Moreover, the results of this study showed that, under yeast extract-limited culture conditions, among all the nutrients present in the yeast extract, sulfur compounds, including both cystine (cysteine dimer) and methionine, were the ones limiting T. maritima growth.

So far, thiosulfate, as well as sulfur, was considered only as a detoxifying agent preventing the accumulation of H2 by oxidation into sulfide. This oxidation therefore relieves the inhibition by H2 of T. maritima and most Thermotoga species growth. This study underlined the increase of T. maritima growth with very low thiosulfate concentrations, for which the detoxifying effect is negligible. Instead, when its concentration was low, thiosulfate was found to be a sulfured nutriment required for the growth, forcing to reconsider its role in this species and most probably also in all thiosulfato-reducer hyperthermophiles. From now on, thiosulfate should be considered in T. maritima (1) as a sulfur source used for the synthesis of cellular materials (anabolism including proteins and Fe–S clusters dedicated to hydrogenase and ferredoxins, for instance) when thiosulfate is present at low concentrations (about 0.06 mmol L−1 under our experimental conditions), and (2) as both sulfur source and detoxifying agent at higher concentrations. Concerning this latter case, the intensity of the hydrogen detoxification function will depend on the thiosulfate availability and the level of the hydrogen partial pressure within culture medium as discussed in the part II of this manuscript at the end of “Results and discussion” section [62].
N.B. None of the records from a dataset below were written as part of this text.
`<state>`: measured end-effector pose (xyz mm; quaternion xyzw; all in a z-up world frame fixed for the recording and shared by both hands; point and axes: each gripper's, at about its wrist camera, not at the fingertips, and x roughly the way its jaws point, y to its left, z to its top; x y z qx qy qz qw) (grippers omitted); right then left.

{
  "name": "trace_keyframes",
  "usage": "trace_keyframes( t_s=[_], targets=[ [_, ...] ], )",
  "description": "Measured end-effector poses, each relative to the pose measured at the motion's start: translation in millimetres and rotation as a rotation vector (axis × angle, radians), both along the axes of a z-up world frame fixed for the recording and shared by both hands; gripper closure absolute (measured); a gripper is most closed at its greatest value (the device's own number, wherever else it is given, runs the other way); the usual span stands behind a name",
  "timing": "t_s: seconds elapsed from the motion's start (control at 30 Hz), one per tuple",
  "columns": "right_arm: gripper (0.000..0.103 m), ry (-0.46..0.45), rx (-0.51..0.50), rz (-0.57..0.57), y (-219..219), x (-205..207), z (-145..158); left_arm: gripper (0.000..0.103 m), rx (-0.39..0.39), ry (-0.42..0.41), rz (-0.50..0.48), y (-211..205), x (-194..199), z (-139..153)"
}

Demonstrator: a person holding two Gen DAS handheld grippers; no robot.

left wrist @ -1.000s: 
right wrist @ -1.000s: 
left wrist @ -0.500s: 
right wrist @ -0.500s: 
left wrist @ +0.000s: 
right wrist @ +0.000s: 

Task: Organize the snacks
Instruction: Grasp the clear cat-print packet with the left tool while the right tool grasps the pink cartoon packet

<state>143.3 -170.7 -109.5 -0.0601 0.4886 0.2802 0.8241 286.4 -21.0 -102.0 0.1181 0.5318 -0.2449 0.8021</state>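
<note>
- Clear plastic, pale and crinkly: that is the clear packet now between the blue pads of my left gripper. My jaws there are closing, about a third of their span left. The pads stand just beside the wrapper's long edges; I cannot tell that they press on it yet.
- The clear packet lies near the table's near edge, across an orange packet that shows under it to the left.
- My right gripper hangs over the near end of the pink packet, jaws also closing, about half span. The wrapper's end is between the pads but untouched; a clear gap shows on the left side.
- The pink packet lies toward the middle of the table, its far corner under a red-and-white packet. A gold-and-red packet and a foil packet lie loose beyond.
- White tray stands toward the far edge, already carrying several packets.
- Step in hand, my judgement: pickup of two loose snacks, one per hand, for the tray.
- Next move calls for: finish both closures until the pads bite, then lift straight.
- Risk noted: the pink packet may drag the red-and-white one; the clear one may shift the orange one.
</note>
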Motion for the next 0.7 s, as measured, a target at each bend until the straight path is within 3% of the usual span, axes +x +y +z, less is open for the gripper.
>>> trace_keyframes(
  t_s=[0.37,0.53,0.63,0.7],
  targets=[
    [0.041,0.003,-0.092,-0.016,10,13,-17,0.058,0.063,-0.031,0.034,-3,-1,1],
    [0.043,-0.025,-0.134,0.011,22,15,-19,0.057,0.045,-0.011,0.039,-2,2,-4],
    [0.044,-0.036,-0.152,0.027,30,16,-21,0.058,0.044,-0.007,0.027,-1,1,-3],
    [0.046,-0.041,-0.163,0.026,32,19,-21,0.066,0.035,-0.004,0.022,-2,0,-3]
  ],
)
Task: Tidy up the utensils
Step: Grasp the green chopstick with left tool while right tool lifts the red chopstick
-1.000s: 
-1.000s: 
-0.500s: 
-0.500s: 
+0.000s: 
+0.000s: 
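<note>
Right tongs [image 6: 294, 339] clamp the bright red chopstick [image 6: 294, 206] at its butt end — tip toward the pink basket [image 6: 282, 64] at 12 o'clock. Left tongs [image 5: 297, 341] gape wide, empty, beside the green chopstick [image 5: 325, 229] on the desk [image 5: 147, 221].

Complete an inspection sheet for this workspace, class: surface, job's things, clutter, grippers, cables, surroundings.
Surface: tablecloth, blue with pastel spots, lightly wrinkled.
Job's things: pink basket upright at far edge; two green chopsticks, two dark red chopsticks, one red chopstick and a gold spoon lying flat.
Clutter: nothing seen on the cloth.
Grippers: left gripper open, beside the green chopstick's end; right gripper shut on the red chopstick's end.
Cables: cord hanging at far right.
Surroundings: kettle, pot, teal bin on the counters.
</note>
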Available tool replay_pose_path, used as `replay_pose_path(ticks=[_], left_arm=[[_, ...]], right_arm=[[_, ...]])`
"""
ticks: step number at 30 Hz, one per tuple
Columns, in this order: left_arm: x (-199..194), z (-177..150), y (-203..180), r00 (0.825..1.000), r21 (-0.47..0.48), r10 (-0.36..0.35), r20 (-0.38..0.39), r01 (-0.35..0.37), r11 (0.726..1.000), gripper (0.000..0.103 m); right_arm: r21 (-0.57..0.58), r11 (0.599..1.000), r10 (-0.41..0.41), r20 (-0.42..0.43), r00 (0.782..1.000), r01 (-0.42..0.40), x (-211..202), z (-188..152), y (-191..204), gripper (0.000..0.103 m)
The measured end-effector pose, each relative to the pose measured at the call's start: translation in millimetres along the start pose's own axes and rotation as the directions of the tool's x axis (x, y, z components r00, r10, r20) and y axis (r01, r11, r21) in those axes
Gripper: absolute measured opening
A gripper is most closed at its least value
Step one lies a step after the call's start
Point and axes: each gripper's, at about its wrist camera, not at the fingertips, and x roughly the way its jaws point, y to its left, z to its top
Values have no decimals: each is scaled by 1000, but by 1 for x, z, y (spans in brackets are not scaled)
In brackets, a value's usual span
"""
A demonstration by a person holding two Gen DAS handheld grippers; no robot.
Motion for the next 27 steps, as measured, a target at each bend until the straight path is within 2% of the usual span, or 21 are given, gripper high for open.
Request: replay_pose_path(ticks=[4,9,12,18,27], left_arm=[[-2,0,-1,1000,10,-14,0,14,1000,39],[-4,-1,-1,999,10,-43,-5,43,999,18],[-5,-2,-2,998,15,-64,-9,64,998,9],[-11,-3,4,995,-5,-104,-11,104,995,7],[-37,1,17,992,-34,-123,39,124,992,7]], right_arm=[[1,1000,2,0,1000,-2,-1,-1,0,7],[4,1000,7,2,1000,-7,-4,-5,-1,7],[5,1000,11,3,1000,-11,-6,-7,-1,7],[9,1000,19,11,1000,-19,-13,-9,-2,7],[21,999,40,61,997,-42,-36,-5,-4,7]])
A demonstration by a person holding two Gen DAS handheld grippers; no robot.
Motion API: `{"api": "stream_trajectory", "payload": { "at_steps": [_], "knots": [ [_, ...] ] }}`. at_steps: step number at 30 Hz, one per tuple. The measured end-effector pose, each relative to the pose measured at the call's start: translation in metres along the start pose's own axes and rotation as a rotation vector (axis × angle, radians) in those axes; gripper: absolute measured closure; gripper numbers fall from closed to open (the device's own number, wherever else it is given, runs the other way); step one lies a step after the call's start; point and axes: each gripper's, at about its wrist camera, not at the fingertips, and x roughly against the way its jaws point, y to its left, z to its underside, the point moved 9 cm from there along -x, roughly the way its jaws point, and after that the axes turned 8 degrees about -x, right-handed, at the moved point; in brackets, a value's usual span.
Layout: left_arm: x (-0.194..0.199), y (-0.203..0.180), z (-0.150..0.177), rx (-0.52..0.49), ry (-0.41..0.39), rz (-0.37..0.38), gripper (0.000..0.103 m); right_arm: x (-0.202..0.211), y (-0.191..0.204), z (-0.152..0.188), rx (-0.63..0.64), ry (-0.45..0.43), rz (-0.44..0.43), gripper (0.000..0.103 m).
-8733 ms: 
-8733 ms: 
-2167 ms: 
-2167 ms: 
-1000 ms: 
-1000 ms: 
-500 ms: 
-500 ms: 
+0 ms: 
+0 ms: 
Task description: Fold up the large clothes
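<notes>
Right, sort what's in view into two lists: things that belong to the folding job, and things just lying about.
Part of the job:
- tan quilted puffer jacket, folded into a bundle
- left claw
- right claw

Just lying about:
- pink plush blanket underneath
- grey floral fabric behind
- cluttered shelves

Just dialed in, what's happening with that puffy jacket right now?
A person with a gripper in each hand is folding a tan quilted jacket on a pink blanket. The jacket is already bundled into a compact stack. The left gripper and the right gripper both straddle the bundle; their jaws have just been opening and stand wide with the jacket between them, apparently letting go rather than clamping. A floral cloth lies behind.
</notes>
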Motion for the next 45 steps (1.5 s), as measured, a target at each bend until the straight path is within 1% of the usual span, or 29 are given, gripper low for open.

Otherwise, based on the comparison of the patterns for the end-products of glucose fermentation, obtained from T. maritima grown under different stress conditions such as nutritional deficiencies by nitrogen or thiosulfate, or oxidative stress by the presence of oxygen, amazing analogies were highlighted and discussed.

Finally, as demonstrated in this study, the thiosulfate addition, in the culture medium formulation, in a range of 0.12–0.24 mmol L−1 was able to increase significantly the cellular and hydrogen productivities in T. maritima by a factor of 6 compared to a thiosulfate-free medium. Based on these results, it can be recommended, for all works dealing with the optimization of hydrogen production from hexoses by dark fermentation using T. maritima or T. neapolitana, to add thiosulfate in the medium in the proportion of about 0.3 mmol of thiosulfate per g of cells (calculated from Y X/thio = 3617 mg of cells (cell dry weight) per mmol of thiosulfate). Thus, it will stimulate the cellular growth and hydrogen production while limiting the sulfide production within biogas, which is a damaging product for biotechnological applications in the energy field.